Überall spiegelt sich in dem, was wir gestalten und wie wir leben wider, wer wir sind. Wir sind alle Menschen  mit den gleichen Grundbedürfnissen und zugleich absolut unterschiedlich, ja einmalig. Das Beständige mischt sich mit dem Beweglichen. Beides zusammen macht Leben aus. Überwiegt das Beständige, wirkt es schnell eng, bestimmend oder ausschließend. „Nein, in meinen Garten kommen nur heimische Pflanzen!“ Überwiegt die Bewegung, fehlt oft die Wertschätzung und die Bewahrung von Bewährtem. „Immer etwas Neues!“ lässt keine Ruhe  und Stabilität zu.

Gibt es eine goldene Mitte?

Ich glaube ja! Lassen Sie mich dazu von einer kleinen Randbemerkung zum Alten Testament erzählen. Die Notiz wird Moshe ben Maimon, genannt Maimonides, zugeschrieben. Er war einer der großen Rabbiner des Mittelalters und schon ab dem 12. Jahrhundert wurden seine Bemerkungen gesammelt. Im Text der Bibel heißt es: „Ich bin der Gott Abrahams, der Gott Isaaks und der Gott Jakobs!“ Dazu schreibt Maimonides: „Warum wird  hier  zu jedem der Väter der Name Gottes genannt? Hätte es nicht heißen können: der Gott Abrahams, Isaaks und Jakobs? Warum wird neben jedem Namen der Name Gottes geführt? Deshalb: Weil Gott jedem Mensch auf seine Art zu eigen ist. Eines Tages, wenn ich vor Gott stehe, dann wird er mich nicht fragen: Warum bist du nicht Abraham gewesen oder warum bist du nicht Isaak gewesen? Sondern er wird mich fragen, warum bist du nicht Moshe ben Maimon gewesen?

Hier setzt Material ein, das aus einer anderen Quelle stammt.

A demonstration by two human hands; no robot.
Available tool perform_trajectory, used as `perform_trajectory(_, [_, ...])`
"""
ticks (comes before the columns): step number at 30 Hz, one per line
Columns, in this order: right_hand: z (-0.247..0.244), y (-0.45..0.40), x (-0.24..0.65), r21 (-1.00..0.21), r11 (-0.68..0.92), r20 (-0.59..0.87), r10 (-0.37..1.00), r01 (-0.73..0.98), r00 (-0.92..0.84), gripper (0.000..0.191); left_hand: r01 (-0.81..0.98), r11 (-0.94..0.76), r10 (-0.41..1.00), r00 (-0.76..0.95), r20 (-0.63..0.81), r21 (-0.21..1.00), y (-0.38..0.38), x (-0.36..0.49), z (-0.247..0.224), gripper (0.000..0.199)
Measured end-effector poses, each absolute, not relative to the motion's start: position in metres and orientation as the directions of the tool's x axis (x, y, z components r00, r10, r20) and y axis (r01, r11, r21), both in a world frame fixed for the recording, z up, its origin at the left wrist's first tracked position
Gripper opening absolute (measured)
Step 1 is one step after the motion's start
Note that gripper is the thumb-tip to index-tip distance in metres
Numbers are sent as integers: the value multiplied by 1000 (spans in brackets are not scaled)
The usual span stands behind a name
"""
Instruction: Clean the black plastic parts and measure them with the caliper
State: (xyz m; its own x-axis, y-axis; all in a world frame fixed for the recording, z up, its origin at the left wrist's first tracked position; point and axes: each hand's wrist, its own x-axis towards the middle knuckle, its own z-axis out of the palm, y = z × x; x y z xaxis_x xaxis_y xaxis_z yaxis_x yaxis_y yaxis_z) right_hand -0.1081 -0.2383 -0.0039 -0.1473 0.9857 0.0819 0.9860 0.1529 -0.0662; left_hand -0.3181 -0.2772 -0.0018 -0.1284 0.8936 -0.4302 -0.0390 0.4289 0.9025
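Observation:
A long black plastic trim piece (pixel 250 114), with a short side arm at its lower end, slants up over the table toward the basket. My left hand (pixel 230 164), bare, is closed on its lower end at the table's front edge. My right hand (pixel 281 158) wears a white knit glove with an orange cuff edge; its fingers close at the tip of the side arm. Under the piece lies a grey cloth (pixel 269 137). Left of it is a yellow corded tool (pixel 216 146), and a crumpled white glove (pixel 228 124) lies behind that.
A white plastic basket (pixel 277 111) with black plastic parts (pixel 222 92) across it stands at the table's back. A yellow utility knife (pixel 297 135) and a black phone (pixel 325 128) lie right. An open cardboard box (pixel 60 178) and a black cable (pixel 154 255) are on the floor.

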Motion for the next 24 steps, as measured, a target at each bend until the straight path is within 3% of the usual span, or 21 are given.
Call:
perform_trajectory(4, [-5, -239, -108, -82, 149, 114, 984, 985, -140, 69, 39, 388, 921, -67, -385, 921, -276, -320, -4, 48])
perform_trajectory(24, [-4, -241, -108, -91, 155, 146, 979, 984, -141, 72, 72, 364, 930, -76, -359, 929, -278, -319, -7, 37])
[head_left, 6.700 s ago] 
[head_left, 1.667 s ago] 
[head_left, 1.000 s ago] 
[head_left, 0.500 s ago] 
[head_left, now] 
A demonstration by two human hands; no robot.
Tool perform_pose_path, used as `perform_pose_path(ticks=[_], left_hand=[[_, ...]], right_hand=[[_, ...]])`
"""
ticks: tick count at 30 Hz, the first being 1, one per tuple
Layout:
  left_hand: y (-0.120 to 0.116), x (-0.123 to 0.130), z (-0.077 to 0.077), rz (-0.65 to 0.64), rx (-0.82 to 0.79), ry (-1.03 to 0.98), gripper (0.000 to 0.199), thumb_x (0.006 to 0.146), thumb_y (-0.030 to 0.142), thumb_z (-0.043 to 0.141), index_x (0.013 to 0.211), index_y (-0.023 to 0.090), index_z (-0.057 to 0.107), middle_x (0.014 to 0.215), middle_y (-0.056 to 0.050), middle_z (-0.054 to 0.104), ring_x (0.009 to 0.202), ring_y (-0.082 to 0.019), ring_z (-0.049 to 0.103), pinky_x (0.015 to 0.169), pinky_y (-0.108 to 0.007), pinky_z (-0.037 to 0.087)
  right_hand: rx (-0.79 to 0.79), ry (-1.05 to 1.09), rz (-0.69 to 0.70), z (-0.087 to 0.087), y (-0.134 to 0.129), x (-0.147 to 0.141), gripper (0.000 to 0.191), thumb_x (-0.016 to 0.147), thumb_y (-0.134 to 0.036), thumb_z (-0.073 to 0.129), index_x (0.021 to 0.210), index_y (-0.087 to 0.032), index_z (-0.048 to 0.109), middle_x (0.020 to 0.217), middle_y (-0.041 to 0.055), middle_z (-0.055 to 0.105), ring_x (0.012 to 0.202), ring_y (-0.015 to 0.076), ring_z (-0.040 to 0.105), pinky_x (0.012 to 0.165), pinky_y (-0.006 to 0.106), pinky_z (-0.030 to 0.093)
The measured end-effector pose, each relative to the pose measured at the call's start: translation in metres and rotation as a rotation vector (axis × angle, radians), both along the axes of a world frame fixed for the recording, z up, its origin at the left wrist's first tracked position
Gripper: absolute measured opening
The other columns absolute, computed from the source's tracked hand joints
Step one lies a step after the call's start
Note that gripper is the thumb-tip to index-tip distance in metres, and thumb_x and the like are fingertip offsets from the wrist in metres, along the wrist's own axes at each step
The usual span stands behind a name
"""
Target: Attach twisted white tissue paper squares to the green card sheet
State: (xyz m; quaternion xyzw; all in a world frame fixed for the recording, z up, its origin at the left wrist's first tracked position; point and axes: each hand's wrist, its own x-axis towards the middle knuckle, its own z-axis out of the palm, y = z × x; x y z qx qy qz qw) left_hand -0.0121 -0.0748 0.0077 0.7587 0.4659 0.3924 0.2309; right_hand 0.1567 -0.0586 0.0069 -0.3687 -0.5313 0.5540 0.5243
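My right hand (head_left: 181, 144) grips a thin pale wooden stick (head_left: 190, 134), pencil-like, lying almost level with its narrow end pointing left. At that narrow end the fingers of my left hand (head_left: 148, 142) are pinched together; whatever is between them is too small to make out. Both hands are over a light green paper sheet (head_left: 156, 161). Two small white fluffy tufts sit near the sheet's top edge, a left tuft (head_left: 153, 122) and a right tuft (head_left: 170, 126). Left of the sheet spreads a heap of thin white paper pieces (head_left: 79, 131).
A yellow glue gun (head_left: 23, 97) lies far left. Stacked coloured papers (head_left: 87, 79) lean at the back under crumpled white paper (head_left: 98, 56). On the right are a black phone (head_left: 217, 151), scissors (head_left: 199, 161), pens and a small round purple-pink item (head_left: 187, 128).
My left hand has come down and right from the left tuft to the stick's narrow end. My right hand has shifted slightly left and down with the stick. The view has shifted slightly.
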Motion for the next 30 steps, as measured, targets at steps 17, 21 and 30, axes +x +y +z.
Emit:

In diesen Worten scheint mir die goldene Mitte beschrieben. Die Möglichkeit, ausgeglichen zwischen Bestehendem und Neuem zu leben. Sie ist dann gegeben, wenn wir ausgerichtet auf Gott sind. Anders gesagt: Wenn wir im Bewusstsein leben, das Gott uns liebt, dann sind wir zugleich eingeladen, ganz wir selbst zu sein. Unterschiedlich, eigen, frei und z u g l e i c h verbunden. Wenn ich mal wieder mitten drin stecke in der Arbeit an mir selber; wenn ich mich bewerte; versuche, mich zu verbessern und es anderen nachzumachen – dann erinnere ich mich manchmal an die Worte von Maimonides und ich frage mich:  „Warum bist du nicht einfach Volker? Warum willst du jemand anders sein? Vertrau Gott und dann auch dir!“

Genau dieses Vertrauen wünsche ich uns allen!